#### What to do:
Please reproduce the full set of data below exactly.

::::::::::

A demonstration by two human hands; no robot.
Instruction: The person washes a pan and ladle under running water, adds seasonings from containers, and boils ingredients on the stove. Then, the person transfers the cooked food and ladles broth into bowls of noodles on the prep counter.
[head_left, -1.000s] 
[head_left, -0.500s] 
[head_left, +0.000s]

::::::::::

#### Result for this exercise:
A demonstration by two human hands; no robot.
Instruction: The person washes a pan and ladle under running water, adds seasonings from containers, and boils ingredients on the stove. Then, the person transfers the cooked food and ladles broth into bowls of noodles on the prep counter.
[head_left, -1.000s] 
[head_left, -0.500s] 
[head_left, +0.000s]

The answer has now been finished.